Centuries of history set the stage for the ongoing contact in Darfur, an African region joined to Sudan whose tension with the Sudanese government erupted in 2003. In an effort to maintain control of the region, the government unofficially employed Janjaweed militias from northern Darfur, who, thanks to pre-existing ethnic hostilities, were all too ready to be used as indiscriminate killing machines. The ensuing violence saw the Janjaweed target civilians and rebels alike, killing many, displacing 2.5 million survivors, and creating a nearly unfathomable humanitarian crisis in a part of the world unfamiliar to many.
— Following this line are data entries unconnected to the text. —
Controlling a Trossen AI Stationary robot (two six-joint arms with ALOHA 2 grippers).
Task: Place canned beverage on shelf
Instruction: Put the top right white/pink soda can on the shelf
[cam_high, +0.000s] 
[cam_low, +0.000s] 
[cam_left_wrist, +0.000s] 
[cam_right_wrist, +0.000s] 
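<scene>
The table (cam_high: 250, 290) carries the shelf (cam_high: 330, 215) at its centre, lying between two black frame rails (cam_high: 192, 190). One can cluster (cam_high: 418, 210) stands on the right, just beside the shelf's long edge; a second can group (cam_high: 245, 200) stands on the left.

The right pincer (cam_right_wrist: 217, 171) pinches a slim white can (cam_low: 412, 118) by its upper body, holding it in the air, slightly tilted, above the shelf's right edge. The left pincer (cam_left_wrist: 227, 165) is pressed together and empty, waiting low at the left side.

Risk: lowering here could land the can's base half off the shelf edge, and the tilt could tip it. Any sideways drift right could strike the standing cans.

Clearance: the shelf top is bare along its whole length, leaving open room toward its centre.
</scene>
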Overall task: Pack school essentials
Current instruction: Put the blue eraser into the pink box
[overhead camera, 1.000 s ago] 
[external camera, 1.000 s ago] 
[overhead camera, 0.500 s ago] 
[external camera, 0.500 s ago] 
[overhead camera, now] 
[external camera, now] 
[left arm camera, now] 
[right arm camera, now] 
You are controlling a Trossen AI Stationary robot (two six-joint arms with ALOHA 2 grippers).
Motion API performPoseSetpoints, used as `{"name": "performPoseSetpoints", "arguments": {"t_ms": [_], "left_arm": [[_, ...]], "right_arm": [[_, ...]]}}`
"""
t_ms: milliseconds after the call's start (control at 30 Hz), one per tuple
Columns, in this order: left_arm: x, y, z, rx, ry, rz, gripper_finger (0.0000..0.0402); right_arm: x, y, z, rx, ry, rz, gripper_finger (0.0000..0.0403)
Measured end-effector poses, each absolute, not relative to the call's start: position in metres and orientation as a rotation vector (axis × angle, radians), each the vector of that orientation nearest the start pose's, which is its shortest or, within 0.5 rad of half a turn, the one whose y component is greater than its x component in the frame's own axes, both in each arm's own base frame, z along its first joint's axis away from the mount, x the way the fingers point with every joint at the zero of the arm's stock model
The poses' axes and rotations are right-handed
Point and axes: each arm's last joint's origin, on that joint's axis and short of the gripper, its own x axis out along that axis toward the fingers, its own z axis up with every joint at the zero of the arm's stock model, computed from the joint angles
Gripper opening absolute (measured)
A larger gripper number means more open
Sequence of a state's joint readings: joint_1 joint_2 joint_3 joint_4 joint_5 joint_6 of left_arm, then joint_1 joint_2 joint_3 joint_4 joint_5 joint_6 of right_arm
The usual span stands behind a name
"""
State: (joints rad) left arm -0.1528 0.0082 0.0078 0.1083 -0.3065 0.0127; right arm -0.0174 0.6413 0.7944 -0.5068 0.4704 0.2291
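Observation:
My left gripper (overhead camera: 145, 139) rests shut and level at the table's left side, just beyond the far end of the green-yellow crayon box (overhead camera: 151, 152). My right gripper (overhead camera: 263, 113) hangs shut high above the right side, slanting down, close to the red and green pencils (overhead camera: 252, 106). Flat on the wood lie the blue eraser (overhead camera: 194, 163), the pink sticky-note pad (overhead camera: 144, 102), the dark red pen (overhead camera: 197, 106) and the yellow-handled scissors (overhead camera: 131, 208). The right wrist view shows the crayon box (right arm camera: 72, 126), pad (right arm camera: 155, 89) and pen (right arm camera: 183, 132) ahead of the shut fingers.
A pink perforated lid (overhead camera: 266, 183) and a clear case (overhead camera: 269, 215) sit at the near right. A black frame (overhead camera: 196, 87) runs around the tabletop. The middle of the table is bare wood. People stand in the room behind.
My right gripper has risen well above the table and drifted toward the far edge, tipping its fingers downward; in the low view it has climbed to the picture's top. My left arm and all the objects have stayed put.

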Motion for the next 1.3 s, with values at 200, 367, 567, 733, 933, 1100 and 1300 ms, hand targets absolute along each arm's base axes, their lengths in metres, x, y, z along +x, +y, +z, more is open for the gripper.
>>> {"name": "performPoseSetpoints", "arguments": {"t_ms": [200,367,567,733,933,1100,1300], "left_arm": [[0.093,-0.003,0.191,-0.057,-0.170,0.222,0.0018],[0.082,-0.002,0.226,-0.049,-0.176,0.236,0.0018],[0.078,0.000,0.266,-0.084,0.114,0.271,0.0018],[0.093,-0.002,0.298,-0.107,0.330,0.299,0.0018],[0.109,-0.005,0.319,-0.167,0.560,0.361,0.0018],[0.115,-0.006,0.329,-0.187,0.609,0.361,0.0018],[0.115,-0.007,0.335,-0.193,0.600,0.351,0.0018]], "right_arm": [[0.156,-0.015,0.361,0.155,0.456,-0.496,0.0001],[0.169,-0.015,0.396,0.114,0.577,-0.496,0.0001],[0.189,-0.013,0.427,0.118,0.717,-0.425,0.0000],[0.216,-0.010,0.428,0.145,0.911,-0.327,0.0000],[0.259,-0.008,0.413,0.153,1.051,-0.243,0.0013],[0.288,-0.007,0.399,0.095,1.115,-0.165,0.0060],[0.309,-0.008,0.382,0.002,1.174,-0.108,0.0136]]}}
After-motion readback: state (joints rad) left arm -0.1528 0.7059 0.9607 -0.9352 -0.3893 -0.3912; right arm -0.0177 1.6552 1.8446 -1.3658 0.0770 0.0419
Darfur Now seeks to change that, and while any effort in that direction is certainly laudable, the Ted Braun-directed film plays more like a 90-minute telethon than a theatrical film. The biggest problem is right there in the title: Focusing on the current efforts of six individuals—from Hejewa Adam, a displaced-woman-turned-rebel, to actor and activist Don Cheadle—it offers little context in favor of what can be done now. That approach is effective at mobilizing audiences to support charitable causes, but it doesn't always translate into compelling viewing. (Feel free to stop reading this now and check out savedarfur.org, darfurgenocide.org, or helpdarfurnow.org. Give generously.)
The film is undeniably on the side of the angels, but any of its subjects' stories might have worked better if told in greater depth. International Criminal Court prosecutor Luis Moreno-Ocampo, his sense of justice sharpened by events witnessed in his own Argentina, remains almost unfailingly upbeat even as he clarifies how difficult it will be to arrest even one of the Sudanese officials responsible. Cheadle seems baffled that it takes a celebrity voice to draw attention to the crisis. But ultimately, it feels a little wrong for either to take the focus off the events in Darfur itself, and the film is likely to leave viewers only slightly more enlightened about those events than before. Braun uses Adam to bookend the film, opening with her story of losing her child in a Janjaweed raid. It's a heartbreaking tale, a sliver of a tragic history still unfolding, but one that Braun largely leaves others to document.